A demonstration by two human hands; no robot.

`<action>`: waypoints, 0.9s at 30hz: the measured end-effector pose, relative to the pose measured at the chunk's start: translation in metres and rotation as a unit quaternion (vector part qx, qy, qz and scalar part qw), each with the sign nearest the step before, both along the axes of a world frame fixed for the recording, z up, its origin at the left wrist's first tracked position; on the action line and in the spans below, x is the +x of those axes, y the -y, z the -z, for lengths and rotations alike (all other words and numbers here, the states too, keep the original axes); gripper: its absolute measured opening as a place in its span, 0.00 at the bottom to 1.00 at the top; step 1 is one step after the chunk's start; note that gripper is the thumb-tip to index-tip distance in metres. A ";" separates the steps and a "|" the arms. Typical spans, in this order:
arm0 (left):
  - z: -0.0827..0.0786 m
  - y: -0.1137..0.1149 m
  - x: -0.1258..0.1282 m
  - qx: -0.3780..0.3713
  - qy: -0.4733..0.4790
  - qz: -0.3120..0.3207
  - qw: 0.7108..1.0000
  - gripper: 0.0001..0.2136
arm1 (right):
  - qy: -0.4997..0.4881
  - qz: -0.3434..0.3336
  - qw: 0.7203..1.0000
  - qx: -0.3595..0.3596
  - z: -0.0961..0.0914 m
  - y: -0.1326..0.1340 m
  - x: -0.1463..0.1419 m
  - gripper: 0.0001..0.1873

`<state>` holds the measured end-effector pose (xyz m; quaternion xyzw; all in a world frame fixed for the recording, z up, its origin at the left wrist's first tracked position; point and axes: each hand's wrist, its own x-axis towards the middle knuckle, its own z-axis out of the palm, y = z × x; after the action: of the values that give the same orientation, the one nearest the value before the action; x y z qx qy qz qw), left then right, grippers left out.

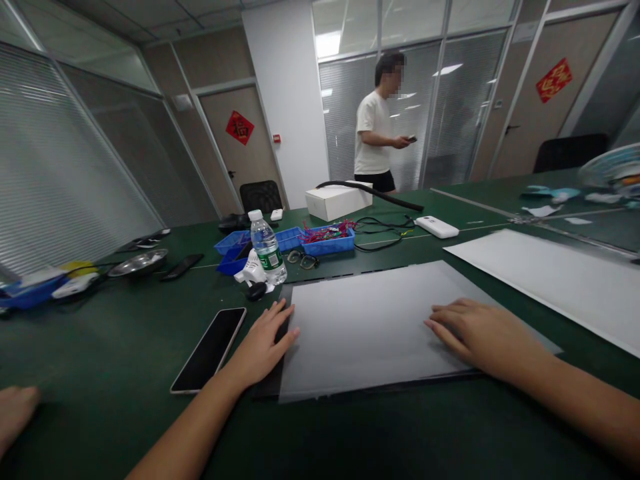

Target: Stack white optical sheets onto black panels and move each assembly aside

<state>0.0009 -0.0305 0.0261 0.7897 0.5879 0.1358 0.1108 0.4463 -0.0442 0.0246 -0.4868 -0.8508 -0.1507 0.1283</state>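
A translucent whitish sheet (360, 327) lies flat on top of a dark sheet (270, 387), whose edge shows along the left and front. My left hand (267, 337) rests at the sheet's left edge, fingers spread, with nothing held. On the right part of the same sheet lies my right hand (475, 333), palm down, fingers stretched out towards the left. What is under its palm is hidden. A dark-screened tablet or large phone (210, 350) lies just left of my left hand.
Beyond the sheet stand a water bottle (267, 250), a blue tray of wires (327, 243), glasses (303, 259) and a white box (337, 200). A white board (555, 280) lies right. Another person's hand (15, 413) shows at lower left; a person (375, 130) stands behind the table.
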 end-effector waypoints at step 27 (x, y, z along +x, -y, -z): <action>0.003 -0.002 -0.001 0.006 -0.043 -0.003 0.999 0.32 | -0.055 0.397 0.903 -0.156 0.022 -0.068 0.151 0.36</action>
<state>0.0002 -0.0288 0.0231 0.7939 0.5935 0.1051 0.0801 0.5977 0.0242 0.0025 -0.8055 -0.5914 -0.0272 0.0270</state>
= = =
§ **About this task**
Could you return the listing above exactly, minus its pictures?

§ **Task output**
A demonstration by two human hands; no robot.

`<action>`: waypoints, 0.9s at 30hz: the measured end-effector pose, relative to the pose measured at the chunk's start: translation in metres and rotation as a unit quaternion (vector part qx, qy, qz and scalar part qw), each with the sign nearest the step before, both along the axes of a world frame fixed for the recording, z up, its origin at the left wrist's first tracked position; on the action line and in the spans below, x is the +x of those axes, y the -y, z the -z, for lengths and rotations alike (all other words and numbers here, the states too, keep the original axes); gripper: its absolute measured opening as a place in its span, 0.00 at the bottom to 1.00 at the top; step 1 is one step after the chunk's start; note that gripper is the thumb-tip to index-tip distance in metres. A ";" separates the steps and a "|" the arms. Typical spans, in this order:
arm0 (left):
  - z: -0.0827..0.0786 m
  - y: -0.1137..0.1149 m
  - x: -0.1258..0.1282 m
  - qx: -0.3780..0.3713
  - qy: -0.4733..0.4790
  - qz: -0.3120..0.3207
  - qw: 0.7108..1.0000
  - gripper: 0.0001..0.2136
arm1 (right):
  - qy: -0.4997..0.4881
  - qz: -0.3434..0.3336
  - qw: 0.7203..1.0000
  - qx: -0.3595..0.3596
  - z: -0.0961..0.0914 m
  - y: -0.1326..0.1340 m
  - x: -0.1463..0.1419 m
  - gripper: 0.0001..0.1873

`<state>` holds the measured end-effector pose (xyz m; quaternion xyzw; all in a world frame fixed for the recording, z up, its origin at the left wrist's first tracked position; point and axes: each hand's wrist, its own x-axis towards the middle knuckle, its own z-axis out of the palm, y = z × x; after the action: of the values that give the same orientation, the one nearest the value before the action; x y z qx qy qz qw), left then right, grippers left out.


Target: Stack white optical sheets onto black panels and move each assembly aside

<state>0.0009 -0.0305 0.0261 0.7897 0.5879 0.1358 0.1108 0.4463 -0.0442 0.0246 -0.4868 -0.8508 -0.1507 0.1283</state>
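A translucent whitish sheet (360, 327) lies flat on top of a dark sheet (270, 387), whose edge shows along the left and front. My left hand (267, 337) rests at the sheet's left edge, fingers spread, with nothing held. On the right part of the same sheet lies my right hand (475, 333), palm down, fingers stretched out towards the left. What is under its palm is hidden. A dark-screened tablet or large phone (210, 350) lies just left of my left hand.
Beyond the sheet stand a water bottle (267, 250), a blue tray of wires (327, 243), glasses (303, 259) and a white box (337, 200). A white board (555, 280) lies right. Another person's hand (15, 413) shows at lower left; a person (375, 130) stands behind the table.
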 end-effector waypoints at step 27 (x, y, z along +x, -y, -z): <action>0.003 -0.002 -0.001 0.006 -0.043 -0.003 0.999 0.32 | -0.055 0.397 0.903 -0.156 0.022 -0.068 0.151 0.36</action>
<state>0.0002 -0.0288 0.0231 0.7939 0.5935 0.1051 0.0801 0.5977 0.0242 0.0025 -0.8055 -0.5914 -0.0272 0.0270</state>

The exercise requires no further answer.